KQLT is a commercial radio station located in Casper, Wyoming, broadcasting on 103.7 FM. KQLT airs a country music format branded as "Kolt Country". The music programming is syndicated by Dial Global Networks.

The station began with an easy listening format in the 1980s. Later in that decade, the station changed to an oldies music format, and then in the 1990s changed again to its present country music format.

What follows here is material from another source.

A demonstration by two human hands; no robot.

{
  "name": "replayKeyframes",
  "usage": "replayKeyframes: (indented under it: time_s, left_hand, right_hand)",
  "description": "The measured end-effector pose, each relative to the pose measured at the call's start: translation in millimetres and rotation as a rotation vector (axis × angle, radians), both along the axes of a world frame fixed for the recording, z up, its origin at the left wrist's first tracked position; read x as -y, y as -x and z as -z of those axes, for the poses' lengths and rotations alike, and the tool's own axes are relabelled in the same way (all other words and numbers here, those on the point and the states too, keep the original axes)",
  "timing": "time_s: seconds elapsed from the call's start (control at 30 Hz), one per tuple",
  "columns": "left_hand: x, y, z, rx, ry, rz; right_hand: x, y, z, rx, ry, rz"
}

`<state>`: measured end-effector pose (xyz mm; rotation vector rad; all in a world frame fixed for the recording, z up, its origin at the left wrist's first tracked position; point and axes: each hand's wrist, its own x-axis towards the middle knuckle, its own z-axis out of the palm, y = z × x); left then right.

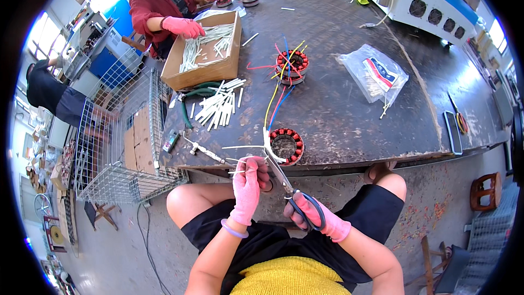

All Mt. Rushmore Casper stations are located at 218 N. Wolcott in downtown Casper. KQLT's sister stations are KMLD, KHOC, KVOC, and KASS.

==Fines==
KQLT, along with other Casper stations owned by Mt. Rushmore Broadcasting were fined $68,000 for using unlicensed studio transmitter links, which the company had been using for 16 years. The FCC fined the company $68,000 for "willfully and repeatedly" violating the law, giving the stations' owner 30 days to get licenses for its STLs for KQLT, and sister stations KMLD, KASS, and KHOC.
In 2012, station owner Jan Charles Gray was named in a lawsuit by the U.S. Department of Labor for improperly paying employees. Gray called the claims in the lawsuit "bogus".
In 2013, Gray informed the Casper Star Tribune that the lawsuit and a $68,000 fine for unlicensed STLs were "a lot of baloney". Gray said if the FCC did not back down, he planned to "sue them on behalf of every radio owner in America that has been wronged by them".